▶ What to produce: Pull out every line in the data that has the string "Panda" in it.

▶ Dataset entries:
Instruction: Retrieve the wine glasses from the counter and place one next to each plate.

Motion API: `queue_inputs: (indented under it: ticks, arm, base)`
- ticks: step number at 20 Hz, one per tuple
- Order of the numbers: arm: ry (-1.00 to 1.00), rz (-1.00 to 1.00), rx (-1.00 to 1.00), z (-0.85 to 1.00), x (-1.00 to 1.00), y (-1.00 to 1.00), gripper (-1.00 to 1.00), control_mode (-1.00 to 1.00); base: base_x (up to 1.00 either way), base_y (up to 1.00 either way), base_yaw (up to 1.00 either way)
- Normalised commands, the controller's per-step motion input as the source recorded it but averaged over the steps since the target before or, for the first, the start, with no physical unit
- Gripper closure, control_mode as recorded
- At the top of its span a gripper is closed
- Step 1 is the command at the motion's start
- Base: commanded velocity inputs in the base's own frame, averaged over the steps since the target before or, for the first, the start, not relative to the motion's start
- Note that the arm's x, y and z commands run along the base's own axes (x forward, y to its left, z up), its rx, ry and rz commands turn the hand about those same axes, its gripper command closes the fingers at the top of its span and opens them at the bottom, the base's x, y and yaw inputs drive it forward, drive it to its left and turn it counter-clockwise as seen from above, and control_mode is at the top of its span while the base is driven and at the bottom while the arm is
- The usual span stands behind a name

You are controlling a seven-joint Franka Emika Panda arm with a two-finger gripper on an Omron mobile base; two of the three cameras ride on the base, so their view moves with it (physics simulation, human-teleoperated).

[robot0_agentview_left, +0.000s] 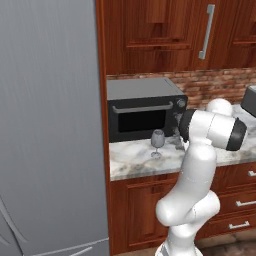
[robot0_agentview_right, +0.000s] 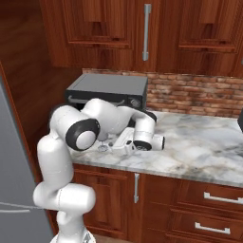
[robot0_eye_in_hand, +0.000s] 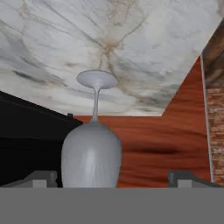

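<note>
My two-finger gripper (robot0_eye_in_hand: 112, 178) stood wide, holding nothing, one dark fingertip on each side of the bowl of a small clear greyish stemmed wine glass (robot0_eye_in_hand: 91, 151). That glass stood upright on the white-grey marbled stone counter (robot0_agentview_left: 135, 160), just in front of the black microwave (robot0_agentview_left: 145, 109).

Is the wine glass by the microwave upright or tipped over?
Upright: the wine glass stands on its round foot on the counter, bowl above the stem.

A black microwave (robot0_agentview_left: 145, 111) stands against a brick backsplash (robot0_agentview_right: 190, 95), beside a grey refrigerator (robot0_agentview_left: 50, 125).
</note>
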Motion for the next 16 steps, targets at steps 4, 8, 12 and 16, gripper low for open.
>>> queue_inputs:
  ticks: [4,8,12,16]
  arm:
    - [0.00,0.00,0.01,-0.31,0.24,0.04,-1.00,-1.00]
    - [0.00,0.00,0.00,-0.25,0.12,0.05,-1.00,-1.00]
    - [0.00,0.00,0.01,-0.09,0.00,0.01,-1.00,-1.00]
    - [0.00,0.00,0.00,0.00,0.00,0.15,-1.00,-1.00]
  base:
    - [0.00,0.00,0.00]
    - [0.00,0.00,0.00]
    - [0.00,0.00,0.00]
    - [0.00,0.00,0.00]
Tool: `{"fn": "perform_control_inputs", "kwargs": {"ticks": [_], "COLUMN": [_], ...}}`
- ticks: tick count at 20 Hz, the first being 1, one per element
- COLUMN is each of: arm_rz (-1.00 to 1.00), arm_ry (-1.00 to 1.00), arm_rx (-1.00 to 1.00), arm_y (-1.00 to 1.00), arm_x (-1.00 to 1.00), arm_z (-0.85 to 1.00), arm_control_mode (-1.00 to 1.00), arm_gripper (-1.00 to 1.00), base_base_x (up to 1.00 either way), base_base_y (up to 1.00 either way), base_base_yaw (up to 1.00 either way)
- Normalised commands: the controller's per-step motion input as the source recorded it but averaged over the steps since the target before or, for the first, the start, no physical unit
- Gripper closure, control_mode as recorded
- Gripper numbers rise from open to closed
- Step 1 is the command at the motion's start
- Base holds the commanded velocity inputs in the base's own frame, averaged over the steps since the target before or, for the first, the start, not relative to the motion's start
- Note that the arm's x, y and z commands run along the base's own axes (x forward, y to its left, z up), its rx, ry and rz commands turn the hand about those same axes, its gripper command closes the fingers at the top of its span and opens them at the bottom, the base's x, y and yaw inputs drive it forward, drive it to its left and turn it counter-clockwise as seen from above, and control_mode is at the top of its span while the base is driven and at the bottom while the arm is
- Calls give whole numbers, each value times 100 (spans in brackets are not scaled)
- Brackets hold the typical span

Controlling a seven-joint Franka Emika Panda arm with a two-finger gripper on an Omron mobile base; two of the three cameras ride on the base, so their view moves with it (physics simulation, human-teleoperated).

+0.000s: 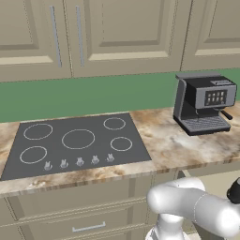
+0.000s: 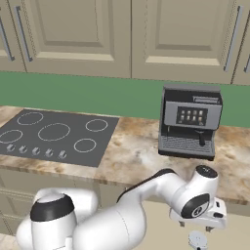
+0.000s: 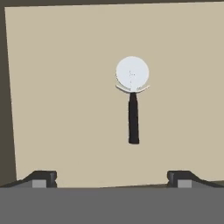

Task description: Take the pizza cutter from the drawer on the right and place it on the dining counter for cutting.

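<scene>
The gripper [image 3: 112, 181], fingers spread wide, hangs above the pizza cutter [image 3: 133, 103]; closing off-centre could nudge its slim handle aside.

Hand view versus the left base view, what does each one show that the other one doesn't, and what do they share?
The hand view alone looks down into the open drawer, where the pizza cutter lies flat on the pale floor, wheel away from the camera and black handle toward it, with the gripper open above it and holding nothing. The left base view alone has the black cooktop, the coffee machine, the marbled counter and the upper cabinets. Both show beige-tan cabinetry; otherwise they share very little.
</scene>
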Motion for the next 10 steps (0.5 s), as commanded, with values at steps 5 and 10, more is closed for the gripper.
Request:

▶ Written response:
You are controlling a seven-joint Franka Emika Panda arm with a two-finger gripper on an Omron mobile base; two of the three cameras ride on the base, so their view moves with it (physics simulation, human-teleoperated).
Controlling a seven-joint Franka Emika Panda arm with a two-finger gripper on an Omron mobile base; two of the three cameras ride on the base, so their view moves with it (physics simulation, human-teleoperated).

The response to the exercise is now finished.